You’re more than that inner strength, though. You also have a vast and glorious ocean of emotions inside you, some of which are so intense that they can make you feel afraid.

You asked me an important question recently about grief, and how you’ll manage it when the time comes. I didn’t want you to leave for Oxford without giving you my answer.

Grief must be the most agonizing emotion that a person can experience. For you and me, grief means more than mourning the loss of someone we love. It also means mourning a part of our lives that can never be re-lived the way it should have been. It means mourning relationships that weren’t what they should have been, and always asking ourselves how we might have been different had we been given those intangible gifts that so many people take for granted.

So here is my answer: Let grief be a gift in your life. Let it seep in, and allow yourself to feel it fully. Because grief is life’s greatest teacher. It can shine a light on the past, and it can also illuminate your path forward.

Your have such a passion for your life, and you want to make it everything it can possibly be.
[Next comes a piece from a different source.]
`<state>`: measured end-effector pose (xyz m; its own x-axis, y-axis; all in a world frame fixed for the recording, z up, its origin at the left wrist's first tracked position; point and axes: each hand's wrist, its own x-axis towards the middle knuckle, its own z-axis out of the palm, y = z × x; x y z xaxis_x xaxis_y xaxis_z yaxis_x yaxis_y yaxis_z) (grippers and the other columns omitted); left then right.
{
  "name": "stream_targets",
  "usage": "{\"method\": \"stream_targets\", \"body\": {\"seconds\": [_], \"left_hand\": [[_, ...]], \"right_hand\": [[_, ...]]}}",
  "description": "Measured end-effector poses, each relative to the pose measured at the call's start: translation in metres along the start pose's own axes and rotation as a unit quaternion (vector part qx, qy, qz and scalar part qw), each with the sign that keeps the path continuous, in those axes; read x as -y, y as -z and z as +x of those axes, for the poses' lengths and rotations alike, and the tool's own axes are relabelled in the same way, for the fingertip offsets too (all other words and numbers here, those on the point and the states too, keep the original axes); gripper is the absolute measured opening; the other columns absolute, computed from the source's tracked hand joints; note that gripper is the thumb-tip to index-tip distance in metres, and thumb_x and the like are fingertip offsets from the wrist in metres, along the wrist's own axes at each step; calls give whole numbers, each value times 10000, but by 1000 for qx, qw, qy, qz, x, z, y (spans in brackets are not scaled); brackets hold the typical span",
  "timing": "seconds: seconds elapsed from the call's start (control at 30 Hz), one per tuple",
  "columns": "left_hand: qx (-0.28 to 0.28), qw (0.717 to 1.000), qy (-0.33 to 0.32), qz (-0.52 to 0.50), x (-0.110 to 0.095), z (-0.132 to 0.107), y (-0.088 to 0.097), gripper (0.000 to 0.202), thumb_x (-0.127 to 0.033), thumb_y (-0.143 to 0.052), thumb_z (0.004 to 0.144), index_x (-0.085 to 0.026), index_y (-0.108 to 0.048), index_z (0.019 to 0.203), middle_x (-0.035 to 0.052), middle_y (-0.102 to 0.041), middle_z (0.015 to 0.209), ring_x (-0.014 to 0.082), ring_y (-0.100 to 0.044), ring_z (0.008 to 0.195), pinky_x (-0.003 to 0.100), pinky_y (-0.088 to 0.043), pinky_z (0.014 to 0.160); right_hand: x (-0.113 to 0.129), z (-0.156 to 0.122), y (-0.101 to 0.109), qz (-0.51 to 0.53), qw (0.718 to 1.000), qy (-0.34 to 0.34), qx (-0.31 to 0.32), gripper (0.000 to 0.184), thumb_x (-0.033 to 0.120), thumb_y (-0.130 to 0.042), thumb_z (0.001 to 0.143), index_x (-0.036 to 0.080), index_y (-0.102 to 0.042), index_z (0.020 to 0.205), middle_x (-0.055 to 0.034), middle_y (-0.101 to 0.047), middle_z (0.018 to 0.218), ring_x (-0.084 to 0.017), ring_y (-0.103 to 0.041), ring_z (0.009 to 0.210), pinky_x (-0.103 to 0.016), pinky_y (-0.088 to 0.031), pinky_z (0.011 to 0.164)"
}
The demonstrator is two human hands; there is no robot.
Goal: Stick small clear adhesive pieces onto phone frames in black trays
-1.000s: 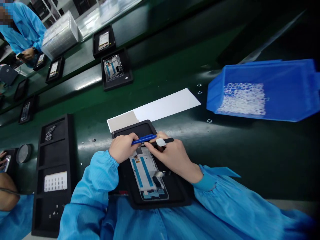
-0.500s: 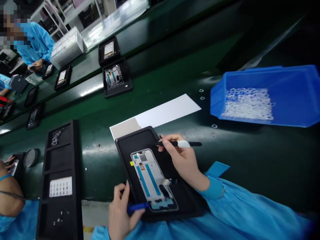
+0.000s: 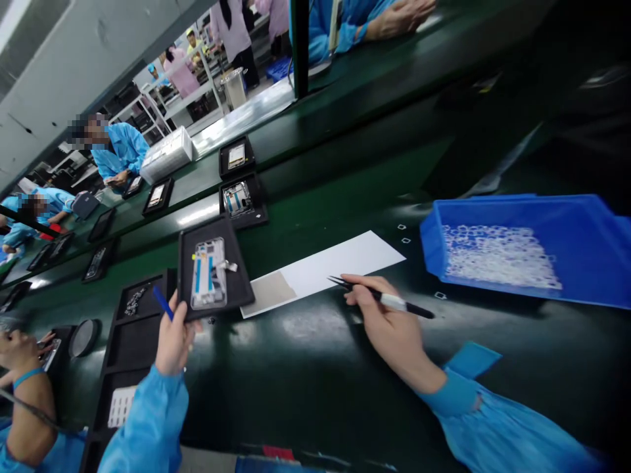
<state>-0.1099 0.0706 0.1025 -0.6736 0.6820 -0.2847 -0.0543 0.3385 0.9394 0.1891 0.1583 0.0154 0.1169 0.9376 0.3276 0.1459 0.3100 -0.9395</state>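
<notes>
My left hand (image 3: 173, 335) grips the near left corner of a black tray (image 3: 241, 286), which is lifted and tilted over the bench. A phone frame (image 3: 210, 272) with blue strips lies in that tray. A blue pen-like stick (image 3: 162, 302) also juts from the left hand, between thumb and fingers. My right hand (image 3: 389, 322) pinches black tweezers (image 3: 394, 301) with a white band; their tips point left over a white sheet (image 3: 340, 263). A grey-beige patch (image 3: 269, 293) covers the sheet's left end.
At right stands a blue bin (image 3: 586, 249) of small white rings, with a few loose rings (image 3: 440, 295) beside it. A black compartment tray (image 3: 129, 335) lies at left. More phone trays (image 3: 244, 200) line the far belt. A co-worker's arm (image 3: 29, 387) is at lower left.
My left hand has lifted the black tray off the near bench and carried it forward and left. My right hand, still with the tweezers, is now over the bench. The camera view has tilted up.
</notes>
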Motion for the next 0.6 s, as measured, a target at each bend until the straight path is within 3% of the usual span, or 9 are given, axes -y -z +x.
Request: {"method": "stream_targets", "body": {"seconds": [0.13,0.23,0.33,0.43,0.5,0.6], "left_hand": [[-73,994,-43,68,-38,93,-13,431,-397,-635,847,-140,-512,1170,-46,-497,613,117,-628,478,142,-165,329],[-103,981,-80,144,-50,136,-23,332,-307,-511,934,-106,-472,1195,13,-538,747,143,-703,637,145,-204,353],[-98,950,-140,261,-50,151,-44,329,-192,-411,962,-103,-457,1275,116,-592,1000,168,-723,807,158,-369,445],[-37,894,-212,392,-44,152,-80,399,-134,-525,899,-195,-525,1294,125,-557,1268,218,-684,1006,253,-520,738],[11,846,-245,473,-41,150,-107,506,-76,-584,842,-268,-543,1308,99,-500,1383,258,-642,1094,348,-498,907],[58,774,-265,573,-42,147,-141,518,-6,-502,850,-243,-549,1309,137,-494,1376,291,-637,1095,455,-459,961]], "right_hand": [[-2,1,-5,-12,997,-3,73,291,449,-494,929,235,-688,964,-55,-643,858,-174,-583,662,-328,-518,645],[-3,1,-7,-14,996,-7,86,277,434,-494,931,241,-690,964,-60,-659,892,-187,-598,701,-337,-526,668],[-5,3,-9,-15,996,-11,92,274,425,-495,933,235,-690,965,-68,-667,927,-204,-614,754,-362,-525,719],[-7,5,-11,-15,995,-10,95,286,435,-499,931,227,-692,956,-69,-666,919,-214,-622,776,-378,-520,748],[-8,6,-12,-15,995,-9,93,294,445,-500,929,225,-694,953,-63,-662,890,-214,-622,770,-380,-518,751],[-10,8,-13,-9,996,-12,85,309,455,-497,928,223,-699,949,-60,-659,873,-205,-615,745,-366,-517,721]]}}
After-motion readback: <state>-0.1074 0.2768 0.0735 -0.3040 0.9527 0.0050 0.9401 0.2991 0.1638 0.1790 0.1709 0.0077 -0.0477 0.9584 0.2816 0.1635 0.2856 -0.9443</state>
Part of having such passion for life is also allowing yourself to feel the grief that will invariably come upon you, as it already has.

Don’t be afraid of it, Sweets. Embrace it. In working through grief and the pain it brings, you’ll come out on the other side with an even deeper well of self-knowledge than you already have.

As you tumble through the airports and bus stations this week, lugging all your worldly possessions with you, imagine yourself also holding a small box filled with all the tools you need to sculpt your own life.

Because you are the sculptor of your life, not just the sculpture that is created by your life’s experiences.

I hope I can be here for many more years to see how much more beautiful that sculpture, and the sculptor, becomes.

I love you.

Momma

P.S. And I am SO PROUD of you.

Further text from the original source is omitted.